7.4.2 Middlebox Solutions

One drawback to ALGs is that they are embedded in the firewall itself, and thus the latency and throughput slowdown of all traffic traversing the firewall is aggregated and then compounded by the VOIP call volume. Middlebox-style solutions attempt to alleviate this malady by placing an extra device outside the firewall that performs many of the functions associated with an ALG. The device

that the application intelligence is extracted to can be an “in-path” system such as an H.323 gatekeeper or a SIP Proxy that sits in the control path of the session and is considered to be a “trusted system” [28] that parses VOIP traffic and instructs the firewall to open or close ports based on the needs of the VOIP signaling via a midcom protocol (see Figure 10). The midcom protocol has not been finalized yet by the IETF. Abstracting stateful inspection and manipulation of signaling packets from the NATs and firewalls (middleboxes) will improve scalability and in the long run, reduce the cost of updating the network[10] by not having to replace the firewall every time the protocols change. There is also a performance improvement that comes from abstracting two highly processor intensive tasks (VOIP parsing and packet filtering) into two separate spheres of influence. This strategy is currently being pursued by the IETF in the Middlebox

Communications (Midcom) Working Group.

Figure 10. Middlebox Communications Scenario

There are some drawbacks to this approach. First, the firewall must be configured for control by the application-aware device, which incurs an initial setup cost. Also, the middlebox itself requires protection from attackers. A compromised midcom agent is disastrous for the network at large because the firewall takes control cues from the “trusted” device running the midcom agent. Thus an intruder taking control of the midcom agent could open any ports in the firewall and then gain access to the private network. So if the application aware device (like a SIP Proxy) is placed outside the firewall, a second firewall would have to be used to protect that device.

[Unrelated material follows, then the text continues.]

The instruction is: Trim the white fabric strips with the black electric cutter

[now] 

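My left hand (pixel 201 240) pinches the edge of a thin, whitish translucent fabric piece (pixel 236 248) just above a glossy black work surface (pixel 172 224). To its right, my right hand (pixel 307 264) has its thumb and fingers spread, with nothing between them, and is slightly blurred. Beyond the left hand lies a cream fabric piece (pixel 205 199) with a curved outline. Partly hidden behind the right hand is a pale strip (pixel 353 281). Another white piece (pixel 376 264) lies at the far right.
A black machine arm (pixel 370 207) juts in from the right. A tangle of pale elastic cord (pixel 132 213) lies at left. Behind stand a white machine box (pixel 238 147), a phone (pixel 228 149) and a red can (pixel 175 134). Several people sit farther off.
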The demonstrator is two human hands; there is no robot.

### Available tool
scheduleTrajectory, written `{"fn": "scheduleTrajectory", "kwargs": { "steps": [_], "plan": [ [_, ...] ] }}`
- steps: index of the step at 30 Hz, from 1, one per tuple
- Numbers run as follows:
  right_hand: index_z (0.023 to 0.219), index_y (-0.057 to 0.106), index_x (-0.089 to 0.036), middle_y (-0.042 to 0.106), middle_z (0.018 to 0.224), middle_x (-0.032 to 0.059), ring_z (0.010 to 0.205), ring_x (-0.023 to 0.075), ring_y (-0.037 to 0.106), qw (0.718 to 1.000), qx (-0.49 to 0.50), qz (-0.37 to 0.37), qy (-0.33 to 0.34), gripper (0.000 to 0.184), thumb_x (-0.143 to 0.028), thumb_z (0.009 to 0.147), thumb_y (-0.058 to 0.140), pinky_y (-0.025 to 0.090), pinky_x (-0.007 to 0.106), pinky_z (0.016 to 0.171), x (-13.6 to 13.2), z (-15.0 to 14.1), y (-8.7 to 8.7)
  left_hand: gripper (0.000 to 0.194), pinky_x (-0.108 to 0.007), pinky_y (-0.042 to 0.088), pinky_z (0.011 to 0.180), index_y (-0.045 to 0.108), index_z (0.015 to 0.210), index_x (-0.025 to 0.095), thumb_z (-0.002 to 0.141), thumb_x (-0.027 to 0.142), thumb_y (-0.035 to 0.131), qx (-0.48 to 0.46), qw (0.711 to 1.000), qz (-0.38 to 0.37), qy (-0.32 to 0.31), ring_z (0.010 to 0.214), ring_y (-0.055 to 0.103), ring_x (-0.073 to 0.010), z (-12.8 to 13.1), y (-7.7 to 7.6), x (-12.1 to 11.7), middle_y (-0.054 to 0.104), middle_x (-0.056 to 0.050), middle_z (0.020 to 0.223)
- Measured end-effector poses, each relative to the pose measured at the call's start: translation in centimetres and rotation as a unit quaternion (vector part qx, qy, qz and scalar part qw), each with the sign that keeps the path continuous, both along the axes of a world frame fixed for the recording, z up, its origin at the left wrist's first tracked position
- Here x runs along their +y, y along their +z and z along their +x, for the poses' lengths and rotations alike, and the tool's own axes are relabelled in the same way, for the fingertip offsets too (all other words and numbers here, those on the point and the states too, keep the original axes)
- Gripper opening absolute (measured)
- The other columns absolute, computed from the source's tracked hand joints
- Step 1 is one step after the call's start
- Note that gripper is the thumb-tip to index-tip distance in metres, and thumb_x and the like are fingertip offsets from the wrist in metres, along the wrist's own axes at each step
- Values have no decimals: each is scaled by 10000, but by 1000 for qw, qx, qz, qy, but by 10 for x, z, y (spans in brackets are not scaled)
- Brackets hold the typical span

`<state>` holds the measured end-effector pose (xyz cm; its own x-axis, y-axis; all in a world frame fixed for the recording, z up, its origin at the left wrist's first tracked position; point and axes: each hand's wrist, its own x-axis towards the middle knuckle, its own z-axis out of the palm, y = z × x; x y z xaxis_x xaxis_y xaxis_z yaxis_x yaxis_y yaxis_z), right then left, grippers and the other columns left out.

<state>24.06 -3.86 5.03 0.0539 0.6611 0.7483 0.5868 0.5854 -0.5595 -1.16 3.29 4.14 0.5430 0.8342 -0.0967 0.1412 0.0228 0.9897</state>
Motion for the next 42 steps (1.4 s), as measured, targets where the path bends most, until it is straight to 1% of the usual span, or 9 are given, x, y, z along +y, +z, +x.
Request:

7.4.3 Session Border Controllers

While application level gateways may carry scalability concerns, middlebox solutions have not found their way out of standards bodies and into commercial products as fast as might have been hoped. In the absence of a universally accepted solution to the issues associated with firewall/NAT traversal, product developers have brought to market a solution that has come to be known as a

Session Controller, or a Session Border Controller (SBC). SBCs are dedicated appliances that offer one or more of the following services to a VOIP perimeter: Firewall/NAT traversal, Call Admission Control, Service Level Agreement monitoring, support for lawful intercept, and protocol interworking. Third party analysis of these solutions is not widely available as of yet, but in the near term, the demand for these products is expected to grow.